**WORK REQUIRED:** For the data that follows, print the line with "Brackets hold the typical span", the line with "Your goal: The", and all lines between them, exactly as they stand. Omit pictures and add nothing.

:::::

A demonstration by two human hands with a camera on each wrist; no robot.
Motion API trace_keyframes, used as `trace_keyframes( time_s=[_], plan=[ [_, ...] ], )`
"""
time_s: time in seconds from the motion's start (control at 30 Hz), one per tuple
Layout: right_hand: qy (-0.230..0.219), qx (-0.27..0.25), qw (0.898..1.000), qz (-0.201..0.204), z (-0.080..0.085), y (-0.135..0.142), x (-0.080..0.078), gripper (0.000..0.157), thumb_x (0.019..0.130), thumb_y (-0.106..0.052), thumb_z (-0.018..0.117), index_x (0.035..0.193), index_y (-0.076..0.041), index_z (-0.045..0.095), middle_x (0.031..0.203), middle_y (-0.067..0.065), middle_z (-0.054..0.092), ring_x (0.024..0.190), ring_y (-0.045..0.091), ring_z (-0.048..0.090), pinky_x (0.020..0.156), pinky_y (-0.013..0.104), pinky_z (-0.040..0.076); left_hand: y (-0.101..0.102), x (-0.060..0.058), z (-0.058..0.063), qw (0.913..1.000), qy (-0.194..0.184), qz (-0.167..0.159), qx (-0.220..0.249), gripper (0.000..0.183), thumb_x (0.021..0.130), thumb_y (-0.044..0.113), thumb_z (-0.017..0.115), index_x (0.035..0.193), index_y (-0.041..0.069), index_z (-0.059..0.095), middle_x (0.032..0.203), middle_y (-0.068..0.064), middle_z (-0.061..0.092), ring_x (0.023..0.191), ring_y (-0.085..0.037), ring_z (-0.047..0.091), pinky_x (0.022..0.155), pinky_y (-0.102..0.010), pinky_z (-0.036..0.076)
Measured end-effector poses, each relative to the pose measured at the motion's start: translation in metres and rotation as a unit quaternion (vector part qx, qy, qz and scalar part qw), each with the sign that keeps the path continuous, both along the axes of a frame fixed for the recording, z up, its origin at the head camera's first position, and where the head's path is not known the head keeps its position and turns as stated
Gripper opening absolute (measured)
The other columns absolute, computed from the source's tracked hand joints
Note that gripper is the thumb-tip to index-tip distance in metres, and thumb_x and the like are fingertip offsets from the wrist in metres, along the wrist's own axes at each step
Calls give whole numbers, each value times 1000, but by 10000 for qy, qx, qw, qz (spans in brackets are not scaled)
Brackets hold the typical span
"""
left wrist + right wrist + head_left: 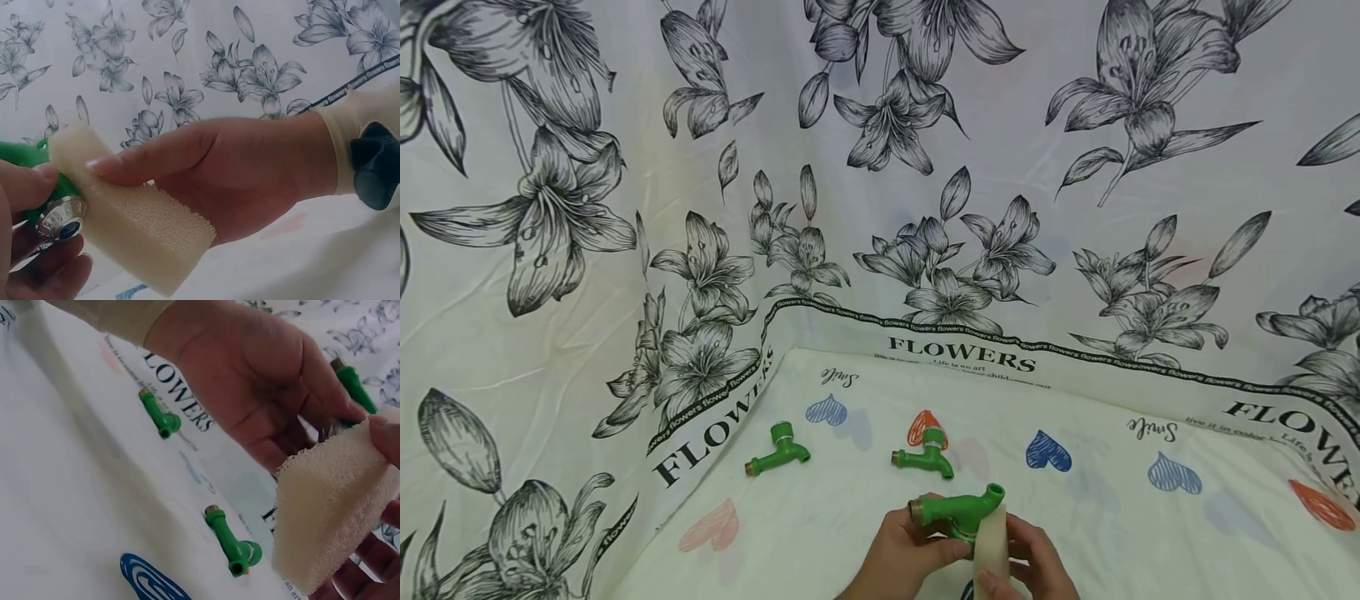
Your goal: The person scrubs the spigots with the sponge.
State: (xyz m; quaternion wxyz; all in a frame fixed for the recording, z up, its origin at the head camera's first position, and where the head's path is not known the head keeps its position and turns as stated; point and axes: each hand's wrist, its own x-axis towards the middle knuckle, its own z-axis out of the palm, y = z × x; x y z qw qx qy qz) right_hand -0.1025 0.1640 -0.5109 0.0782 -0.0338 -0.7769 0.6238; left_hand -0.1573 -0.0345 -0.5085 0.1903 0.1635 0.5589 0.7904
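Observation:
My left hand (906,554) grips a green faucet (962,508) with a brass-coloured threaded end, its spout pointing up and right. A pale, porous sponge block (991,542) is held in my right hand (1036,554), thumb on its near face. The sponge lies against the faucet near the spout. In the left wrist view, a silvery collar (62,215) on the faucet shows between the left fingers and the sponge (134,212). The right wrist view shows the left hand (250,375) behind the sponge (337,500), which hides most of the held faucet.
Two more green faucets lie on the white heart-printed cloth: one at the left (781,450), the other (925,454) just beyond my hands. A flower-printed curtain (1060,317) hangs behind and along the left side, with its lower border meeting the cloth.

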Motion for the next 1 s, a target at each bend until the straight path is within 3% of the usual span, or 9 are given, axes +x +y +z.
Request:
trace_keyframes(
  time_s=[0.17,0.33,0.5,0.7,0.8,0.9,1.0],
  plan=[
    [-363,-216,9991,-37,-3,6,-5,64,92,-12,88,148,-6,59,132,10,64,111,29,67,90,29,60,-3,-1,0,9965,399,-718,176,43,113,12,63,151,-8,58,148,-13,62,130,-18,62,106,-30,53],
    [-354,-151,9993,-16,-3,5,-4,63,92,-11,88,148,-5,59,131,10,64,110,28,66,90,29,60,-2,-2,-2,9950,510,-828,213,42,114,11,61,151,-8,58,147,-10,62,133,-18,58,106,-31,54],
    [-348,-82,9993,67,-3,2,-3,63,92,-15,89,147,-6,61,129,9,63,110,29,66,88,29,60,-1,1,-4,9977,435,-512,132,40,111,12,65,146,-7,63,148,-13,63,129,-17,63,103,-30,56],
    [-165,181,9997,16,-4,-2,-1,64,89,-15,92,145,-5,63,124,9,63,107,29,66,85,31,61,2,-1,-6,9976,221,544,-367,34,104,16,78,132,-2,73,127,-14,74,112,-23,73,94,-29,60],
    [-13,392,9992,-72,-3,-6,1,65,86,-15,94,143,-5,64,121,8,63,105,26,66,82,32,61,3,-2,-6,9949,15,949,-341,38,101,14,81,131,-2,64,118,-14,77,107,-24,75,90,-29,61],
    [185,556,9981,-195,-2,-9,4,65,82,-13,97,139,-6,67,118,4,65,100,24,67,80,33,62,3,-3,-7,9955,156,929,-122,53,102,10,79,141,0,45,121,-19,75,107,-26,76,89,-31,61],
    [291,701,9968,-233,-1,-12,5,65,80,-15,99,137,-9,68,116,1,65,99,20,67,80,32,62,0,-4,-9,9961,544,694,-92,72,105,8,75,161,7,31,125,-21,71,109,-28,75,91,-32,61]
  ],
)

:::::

**RESULT OF THIS TASK:**
Brackets hold the typical span
"""
left wrist + right wrist + head_left: 
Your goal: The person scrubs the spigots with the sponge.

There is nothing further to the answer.